Course Objective

Upon successful completion of this course the student:
- knows the anatomical parts of the central and peripheral nervous
system and can explain their primary functions.
- can explain how electrical pulses are generated, propagated and
transmitted by neurons.
- can explain how neurotransmission is mediated and can analyse how
toxins and drugs can affect synaptic transmission.
- can explain how the nervous system evolved and how neuron-glia
interaction can modulate synaptic plasticity.
- can explain the neuronal processing of the somatosensory system and
can explain how the senses (sight, smell, taste and hearing) translate
external input into electrical stimulation of neurons.
- can explain how the nervous system and endocrine system affect
- can explain how the brain mediates the circadian rhythm.
- knows the brain areas involved in speech and language and can analyse
which areas might be affected in patients with a speech/language

Course Content

Have you always wondered how your brain actually works? How cells can
pass on information and how you actually register that food is salty or
sweet? These questions, and many more, will be covered in the course

In this course comprises three parts:

1: Brain anatomy
Here you will learn about various different parts of the central and
peripheral nervous system. This part consists of lectures, a homework
assignment where you work with a digital atlas of the human brain and
two practicals in which you will dissect the human and calf brain.
Finally, you can test your knowledge in a "power-repeat" quiz-based

2: Action potentials and synaptic transmission
In this part we will study brain function on the cellular level, how
neurons transmit information. You will learn how fundamental ions like
sodium and potassium carry much of our highly complex thoughts and
emotions and you will learn how signals between cells can be
transmitted and modulated. Furthermore, you will record real action
potentials from the axon of a worm and here you can also test your
knowledge in a quiz-based "power-repeat".

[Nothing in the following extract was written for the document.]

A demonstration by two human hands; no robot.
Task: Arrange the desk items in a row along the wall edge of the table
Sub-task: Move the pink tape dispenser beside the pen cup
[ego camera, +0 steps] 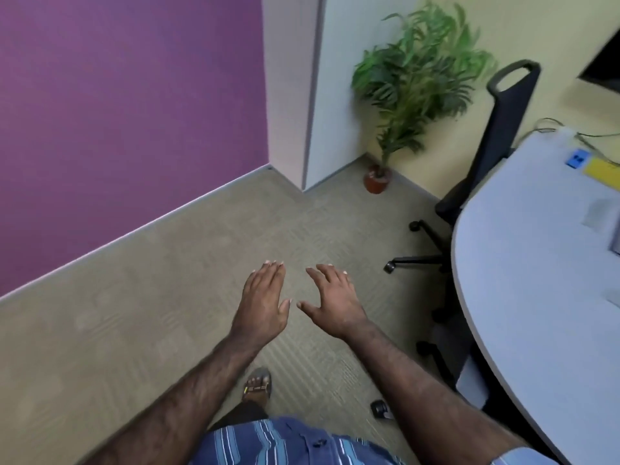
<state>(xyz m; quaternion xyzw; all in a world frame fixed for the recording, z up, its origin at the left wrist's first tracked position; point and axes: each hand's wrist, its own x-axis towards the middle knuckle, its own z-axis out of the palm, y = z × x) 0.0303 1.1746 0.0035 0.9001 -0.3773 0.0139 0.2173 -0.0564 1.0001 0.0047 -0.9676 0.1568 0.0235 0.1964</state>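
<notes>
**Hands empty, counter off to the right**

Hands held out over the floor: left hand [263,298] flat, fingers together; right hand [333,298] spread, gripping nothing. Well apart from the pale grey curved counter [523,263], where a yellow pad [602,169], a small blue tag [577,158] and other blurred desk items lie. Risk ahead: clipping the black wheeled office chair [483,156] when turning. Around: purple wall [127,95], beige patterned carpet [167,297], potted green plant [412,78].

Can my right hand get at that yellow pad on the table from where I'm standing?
Probably not yet: the right hand hangs open over the carpet, well short of the yellow pad far across the table.
</notes>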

3. Brain as part of the organism
The third part zooms out and couples brain function to everyday
functions such as speaking, seeing, feeling pain or stress and your
day-night cycle, the circadian rhythm. You will learn in different
lectures how the cellular principles of part 2 underlie complex
behaviour that you experience everywhere around you.

Teaching Methods

Lectures: 33 hours
Practicals: 7 hours (mandatory)
Homework assignment: 4 hours (mandatory)

Method of Assessment

Exam: multiple choice test (100% of final grade)
Participation and contribution to the practicals and homework assignment
are mandatory and need be completed to sufficient standard to receive a
final grade. When you can not make it to the practical due to an
emergency/medical reason, report this to the tutor in advance.


Neuroscience, International 6th edition by Purves et al. Oxford
University Press, ISBN: 9781605358413

Target Audience

2nd year BSc students of the Biomedical Sciences and Biology curriculum

Custom Course Registration

Standard registration through VUnet.

Explanation Canvas

All communication, including the organisation of the practicals, will be
handled through Canvas.

General Information

Course Code AB_1200
Credits 6 EC
Period P2
Course Level 200
Language of Tuition English
Faculty Faculty of Science
Course Coordinator J.R.T. van Weering BSc
Examiner dr. J.R.T. van Weering
Teaching Staff dr. H.K.E. Vervaeke
dr. M.H.G. Verheijen
dr. K. Linkenkaer Hansen
dr. C.P.J. de Kock
dr. J.R.T. van Weering

Practical Information

You need to register for this course yourself

Last-minute registration is available for this course.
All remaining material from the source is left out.